(Records to process begins)

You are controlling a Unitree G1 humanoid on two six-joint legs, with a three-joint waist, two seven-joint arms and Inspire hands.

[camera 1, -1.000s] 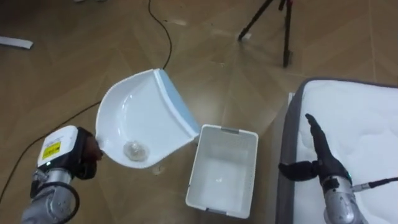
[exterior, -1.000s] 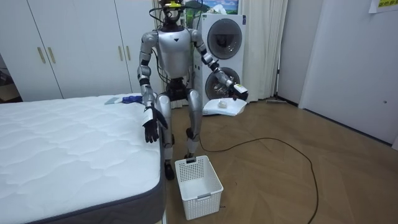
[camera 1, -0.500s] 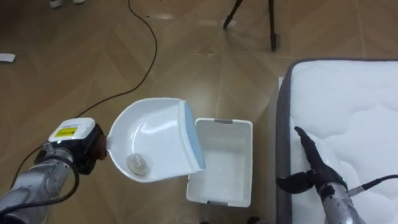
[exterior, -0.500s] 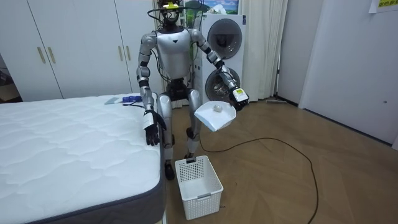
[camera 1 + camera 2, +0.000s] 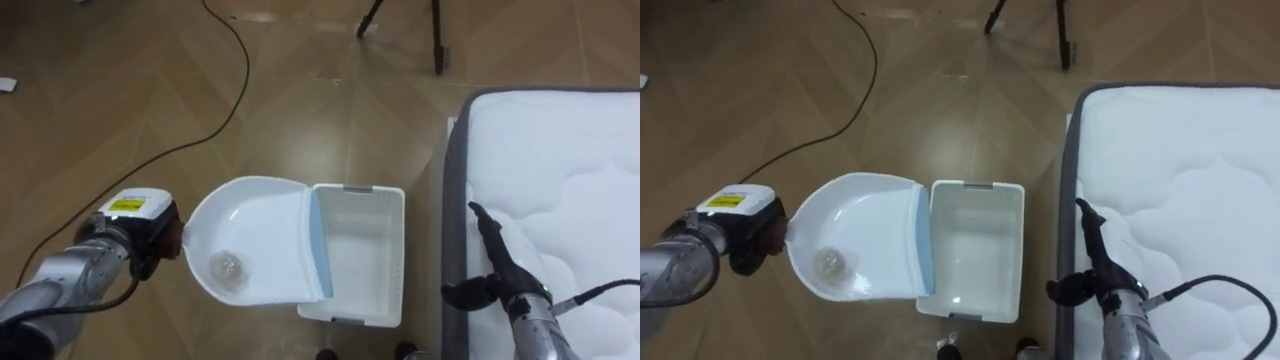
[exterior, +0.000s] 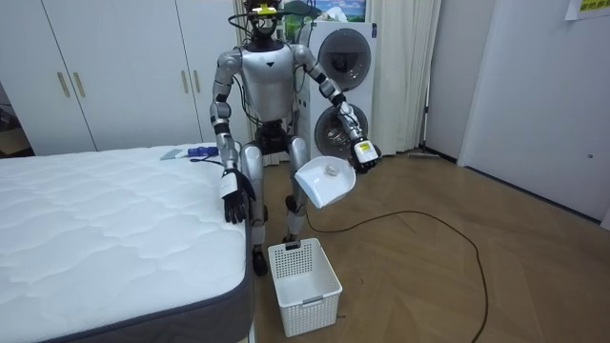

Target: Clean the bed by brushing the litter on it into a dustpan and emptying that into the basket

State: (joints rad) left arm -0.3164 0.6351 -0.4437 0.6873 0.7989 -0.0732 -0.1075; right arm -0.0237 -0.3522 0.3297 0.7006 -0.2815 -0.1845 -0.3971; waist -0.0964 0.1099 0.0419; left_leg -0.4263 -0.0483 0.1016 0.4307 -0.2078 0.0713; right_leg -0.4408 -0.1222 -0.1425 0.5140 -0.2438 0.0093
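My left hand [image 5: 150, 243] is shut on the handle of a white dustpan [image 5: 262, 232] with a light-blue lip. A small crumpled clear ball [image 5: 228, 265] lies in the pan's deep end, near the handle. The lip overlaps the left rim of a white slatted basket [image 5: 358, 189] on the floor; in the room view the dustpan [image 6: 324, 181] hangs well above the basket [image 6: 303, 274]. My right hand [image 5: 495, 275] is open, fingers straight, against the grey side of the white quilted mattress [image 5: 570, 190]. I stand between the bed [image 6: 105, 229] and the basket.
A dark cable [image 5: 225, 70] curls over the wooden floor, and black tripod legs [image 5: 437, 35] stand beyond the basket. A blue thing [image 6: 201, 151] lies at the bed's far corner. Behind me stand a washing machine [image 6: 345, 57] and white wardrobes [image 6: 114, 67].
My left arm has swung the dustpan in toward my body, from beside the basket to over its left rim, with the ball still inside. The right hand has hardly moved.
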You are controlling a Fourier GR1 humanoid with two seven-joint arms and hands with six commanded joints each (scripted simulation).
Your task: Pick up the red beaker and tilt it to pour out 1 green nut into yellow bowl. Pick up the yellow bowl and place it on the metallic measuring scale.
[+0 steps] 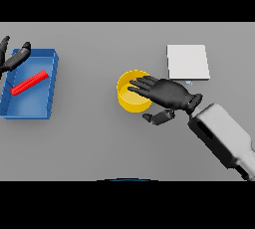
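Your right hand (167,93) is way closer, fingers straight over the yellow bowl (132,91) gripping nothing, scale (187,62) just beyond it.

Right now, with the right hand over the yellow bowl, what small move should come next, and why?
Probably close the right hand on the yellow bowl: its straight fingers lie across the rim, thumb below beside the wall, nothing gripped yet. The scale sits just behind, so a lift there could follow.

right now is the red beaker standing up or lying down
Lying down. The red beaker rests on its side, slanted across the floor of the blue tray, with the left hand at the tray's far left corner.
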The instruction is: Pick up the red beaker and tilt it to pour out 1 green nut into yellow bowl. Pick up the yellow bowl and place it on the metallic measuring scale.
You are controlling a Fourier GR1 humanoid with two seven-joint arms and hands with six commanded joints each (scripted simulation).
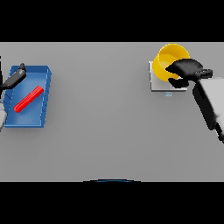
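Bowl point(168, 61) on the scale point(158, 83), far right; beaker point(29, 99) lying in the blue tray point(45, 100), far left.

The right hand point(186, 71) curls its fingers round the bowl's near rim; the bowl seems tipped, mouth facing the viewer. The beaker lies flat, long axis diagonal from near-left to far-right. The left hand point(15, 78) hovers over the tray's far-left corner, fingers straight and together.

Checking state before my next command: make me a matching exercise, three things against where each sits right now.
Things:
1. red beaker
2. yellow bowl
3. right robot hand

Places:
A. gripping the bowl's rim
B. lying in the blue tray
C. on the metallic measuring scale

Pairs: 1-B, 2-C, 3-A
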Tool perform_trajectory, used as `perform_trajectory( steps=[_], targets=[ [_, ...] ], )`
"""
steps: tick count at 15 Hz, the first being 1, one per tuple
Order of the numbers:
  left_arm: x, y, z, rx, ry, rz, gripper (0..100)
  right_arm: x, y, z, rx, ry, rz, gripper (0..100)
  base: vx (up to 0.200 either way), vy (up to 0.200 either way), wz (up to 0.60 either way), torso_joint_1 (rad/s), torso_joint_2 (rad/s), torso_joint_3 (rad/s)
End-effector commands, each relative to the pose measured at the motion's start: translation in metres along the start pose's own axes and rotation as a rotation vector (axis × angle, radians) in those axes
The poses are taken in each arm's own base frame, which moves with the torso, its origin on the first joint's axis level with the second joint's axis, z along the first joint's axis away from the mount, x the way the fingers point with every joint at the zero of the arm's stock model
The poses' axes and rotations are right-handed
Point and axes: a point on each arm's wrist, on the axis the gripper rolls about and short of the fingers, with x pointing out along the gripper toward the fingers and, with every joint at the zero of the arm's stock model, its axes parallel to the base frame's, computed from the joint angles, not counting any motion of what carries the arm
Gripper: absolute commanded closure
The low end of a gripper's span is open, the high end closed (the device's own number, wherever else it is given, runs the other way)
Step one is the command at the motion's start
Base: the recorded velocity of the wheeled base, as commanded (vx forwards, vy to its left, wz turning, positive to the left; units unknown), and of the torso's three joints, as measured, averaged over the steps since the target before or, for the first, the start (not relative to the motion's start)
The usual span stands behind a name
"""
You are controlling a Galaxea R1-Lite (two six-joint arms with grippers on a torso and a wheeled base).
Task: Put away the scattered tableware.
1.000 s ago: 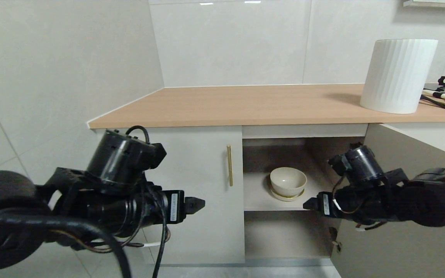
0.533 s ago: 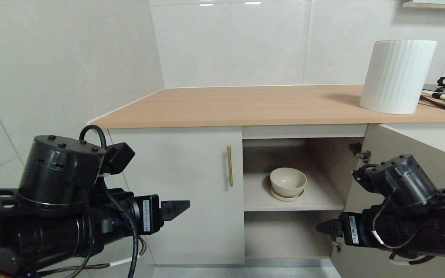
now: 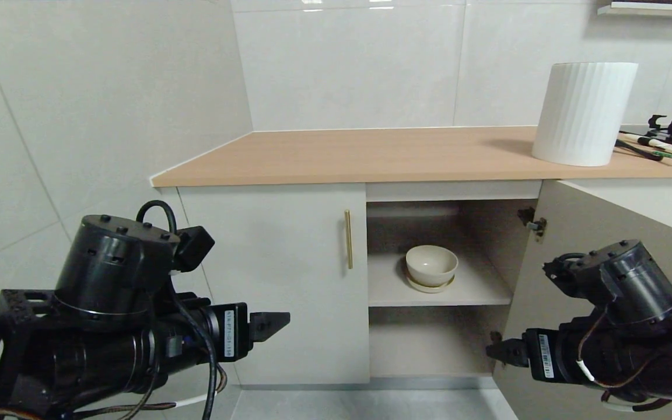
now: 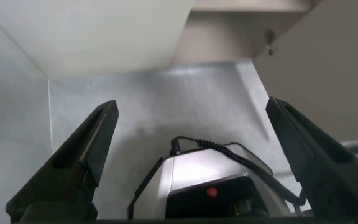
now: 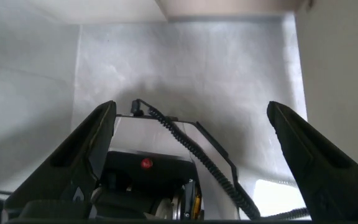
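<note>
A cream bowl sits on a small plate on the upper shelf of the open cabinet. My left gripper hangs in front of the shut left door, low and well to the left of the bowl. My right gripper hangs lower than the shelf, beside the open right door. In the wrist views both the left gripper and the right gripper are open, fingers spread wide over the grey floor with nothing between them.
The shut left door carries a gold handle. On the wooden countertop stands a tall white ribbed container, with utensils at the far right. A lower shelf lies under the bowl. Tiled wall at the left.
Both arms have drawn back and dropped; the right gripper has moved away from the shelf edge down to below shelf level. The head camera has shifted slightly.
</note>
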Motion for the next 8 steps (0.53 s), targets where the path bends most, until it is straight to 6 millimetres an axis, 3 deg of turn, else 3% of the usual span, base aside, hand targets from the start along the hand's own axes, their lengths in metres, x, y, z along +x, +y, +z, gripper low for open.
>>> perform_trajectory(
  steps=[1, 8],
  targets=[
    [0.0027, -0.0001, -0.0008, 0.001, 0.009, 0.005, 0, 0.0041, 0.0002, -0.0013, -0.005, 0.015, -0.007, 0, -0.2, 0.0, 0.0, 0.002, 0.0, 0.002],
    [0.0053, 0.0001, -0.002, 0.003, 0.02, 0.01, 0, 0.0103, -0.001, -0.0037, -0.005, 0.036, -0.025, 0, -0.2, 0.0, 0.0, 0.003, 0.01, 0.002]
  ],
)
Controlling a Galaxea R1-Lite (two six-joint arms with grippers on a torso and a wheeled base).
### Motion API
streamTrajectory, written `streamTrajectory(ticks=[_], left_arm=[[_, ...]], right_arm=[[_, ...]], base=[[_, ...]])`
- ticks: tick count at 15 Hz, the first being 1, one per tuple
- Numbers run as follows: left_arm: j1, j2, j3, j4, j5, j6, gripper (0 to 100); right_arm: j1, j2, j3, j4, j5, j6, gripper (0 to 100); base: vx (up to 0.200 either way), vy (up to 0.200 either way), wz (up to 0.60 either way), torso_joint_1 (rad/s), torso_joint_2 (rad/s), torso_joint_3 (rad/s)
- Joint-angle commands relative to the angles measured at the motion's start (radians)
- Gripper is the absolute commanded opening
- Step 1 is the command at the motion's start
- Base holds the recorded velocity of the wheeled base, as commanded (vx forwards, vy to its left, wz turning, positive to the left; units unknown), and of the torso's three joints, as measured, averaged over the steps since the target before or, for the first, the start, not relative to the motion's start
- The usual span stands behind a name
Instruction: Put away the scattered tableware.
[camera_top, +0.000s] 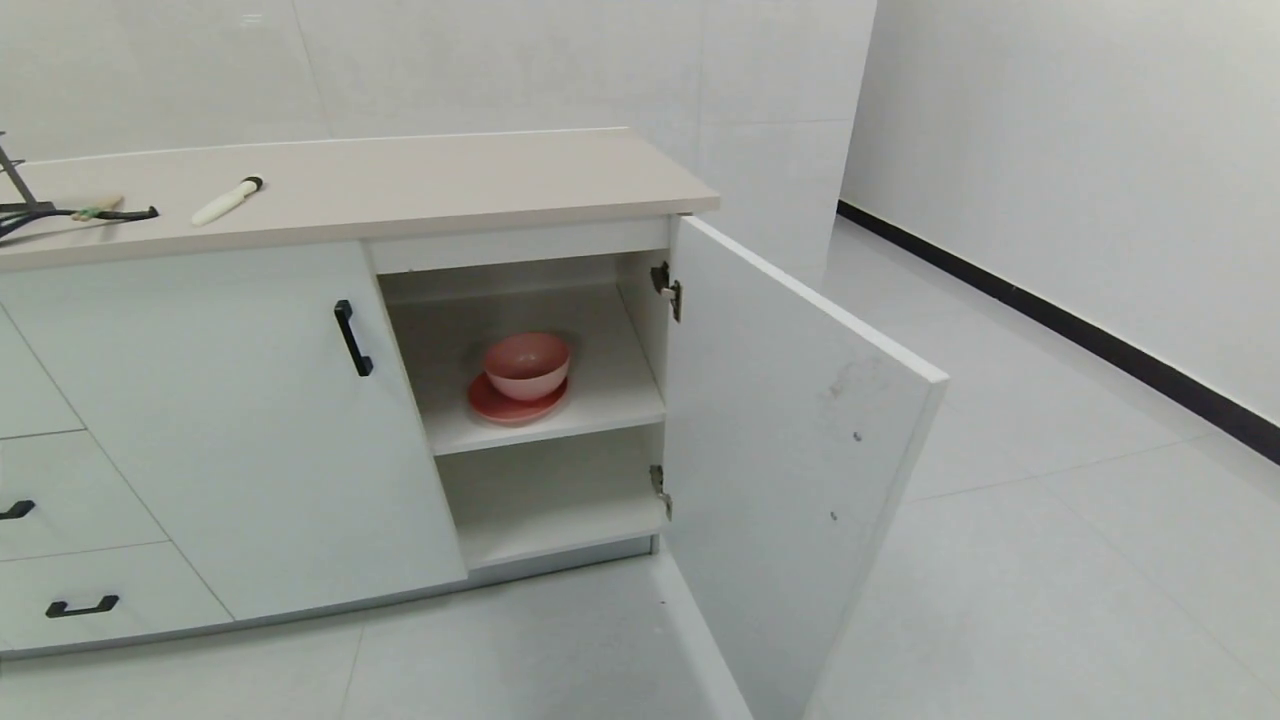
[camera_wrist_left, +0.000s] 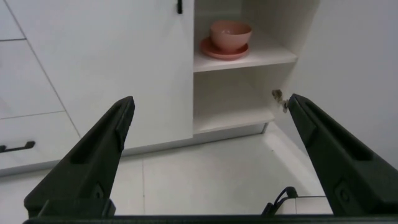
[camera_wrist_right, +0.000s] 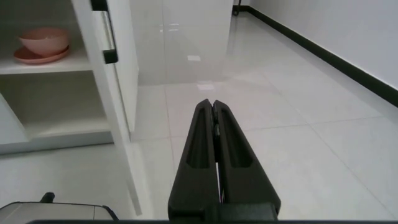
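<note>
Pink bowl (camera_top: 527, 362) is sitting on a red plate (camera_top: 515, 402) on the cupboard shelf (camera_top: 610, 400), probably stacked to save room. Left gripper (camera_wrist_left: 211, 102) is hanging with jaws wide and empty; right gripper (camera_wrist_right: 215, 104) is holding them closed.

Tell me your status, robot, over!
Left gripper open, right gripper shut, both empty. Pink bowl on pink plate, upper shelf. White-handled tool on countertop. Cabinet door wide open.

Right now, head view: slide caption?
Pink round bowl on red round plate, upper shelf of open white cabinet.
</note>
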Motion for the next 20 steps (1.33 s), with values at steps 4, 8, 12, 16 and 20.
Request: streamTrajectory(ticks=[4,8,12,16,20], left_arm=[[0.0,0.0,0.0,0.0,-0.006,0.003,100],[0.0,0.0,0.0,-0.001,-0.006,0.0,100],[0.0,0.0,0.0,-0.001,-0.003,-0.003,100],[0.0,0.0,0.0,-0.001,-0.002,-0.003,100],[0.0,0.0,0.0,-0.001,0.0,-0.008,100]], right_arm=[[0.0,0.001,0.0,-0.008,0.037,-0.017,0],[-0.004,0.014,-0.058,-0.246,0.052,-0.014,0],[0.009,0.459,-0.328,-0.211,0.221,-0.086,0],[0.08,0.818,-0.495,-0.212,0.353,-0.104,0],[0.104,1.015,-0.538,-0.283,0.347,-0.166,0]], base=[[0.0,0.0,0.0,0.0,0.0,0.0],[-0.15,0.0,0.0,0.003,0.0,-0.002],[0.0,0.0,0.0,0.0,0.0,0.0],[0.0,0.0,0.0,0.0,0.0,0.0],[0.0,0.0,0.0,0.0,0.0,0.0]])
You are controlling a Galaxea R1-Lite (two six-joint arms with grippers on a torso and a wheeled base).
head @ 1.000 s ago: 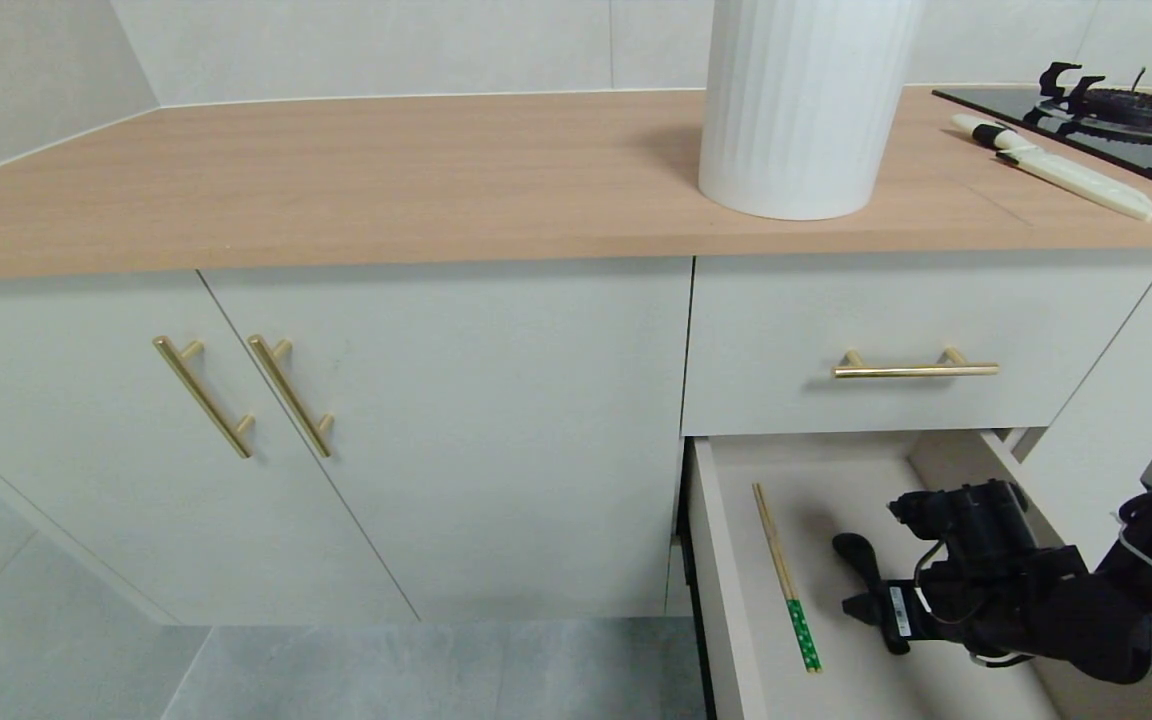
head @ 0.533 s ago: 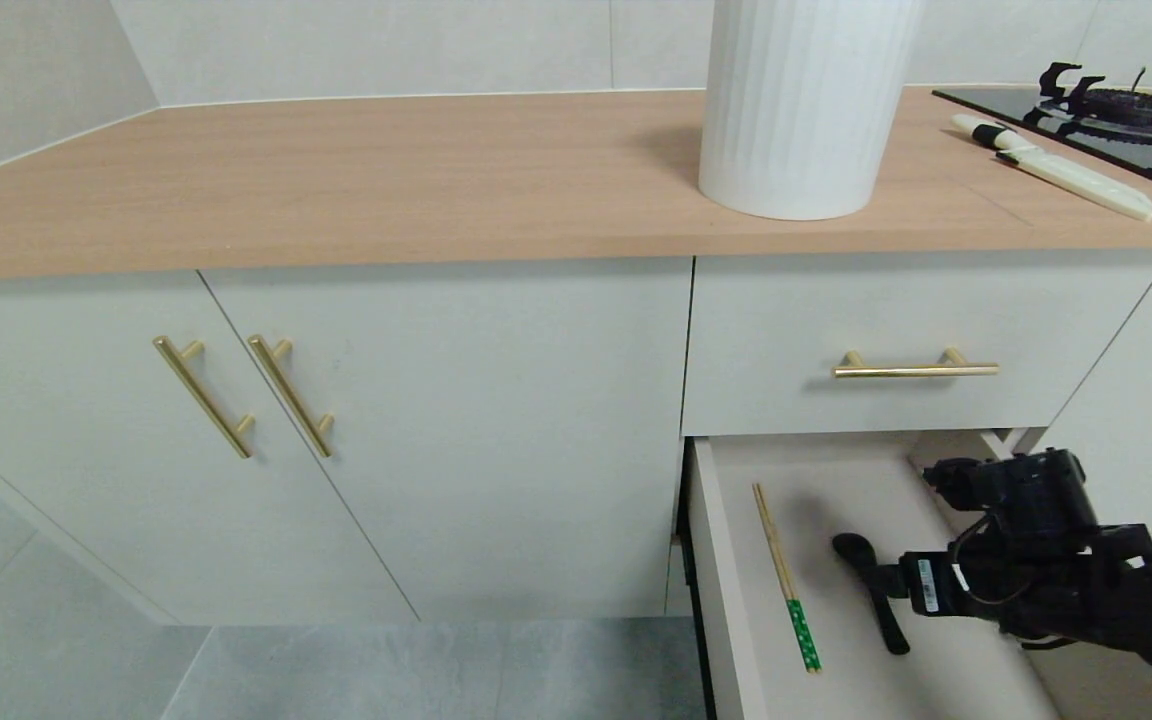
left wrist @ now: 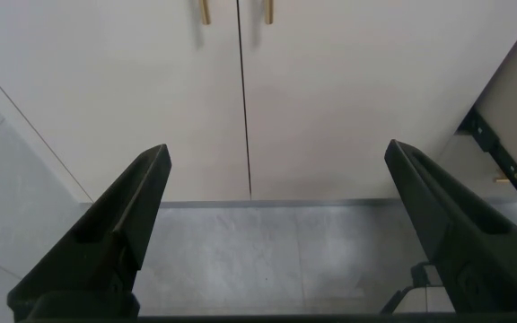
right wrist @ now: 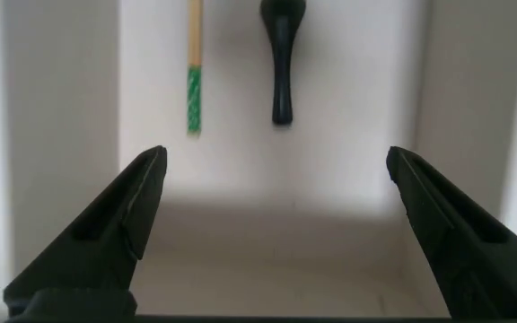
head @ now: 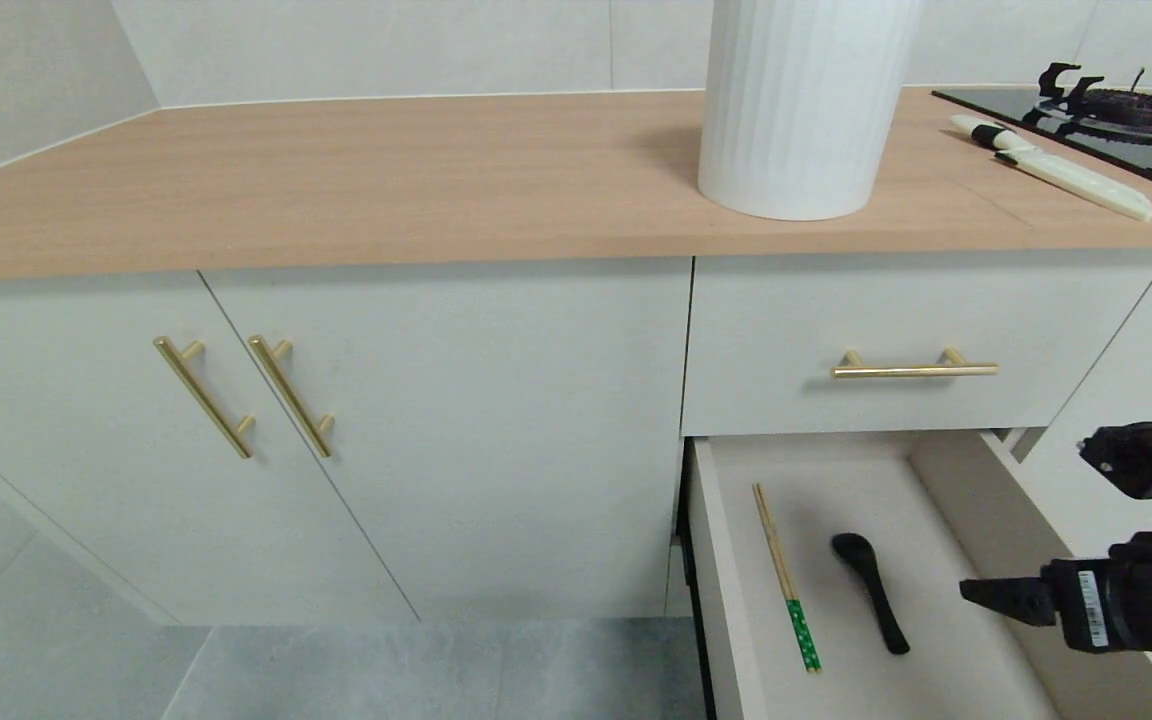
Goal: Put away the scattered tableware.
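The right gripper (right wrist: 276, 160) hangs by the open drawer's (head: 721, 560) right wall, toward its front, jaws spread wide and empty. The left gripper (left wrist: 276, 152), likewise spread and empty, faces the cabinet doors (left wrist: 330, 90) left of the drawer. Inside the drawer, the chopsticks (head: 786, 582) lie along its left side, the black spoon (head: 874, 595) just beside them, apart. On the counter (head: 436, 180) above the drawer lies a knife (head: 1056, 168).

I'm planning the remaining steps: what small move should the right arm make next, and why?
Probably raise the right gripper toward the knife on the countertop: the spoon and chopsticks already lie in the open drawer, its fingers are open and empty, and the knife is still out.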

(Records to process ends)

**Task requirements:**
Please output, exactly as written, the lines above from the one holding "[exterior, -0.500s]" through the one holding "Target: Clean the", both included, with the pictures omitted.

**Solution for this task:**
[exterior, -0.500s] 
[camera 1 + camera 2, +0.000s] 
[exterior, +0.000s] 

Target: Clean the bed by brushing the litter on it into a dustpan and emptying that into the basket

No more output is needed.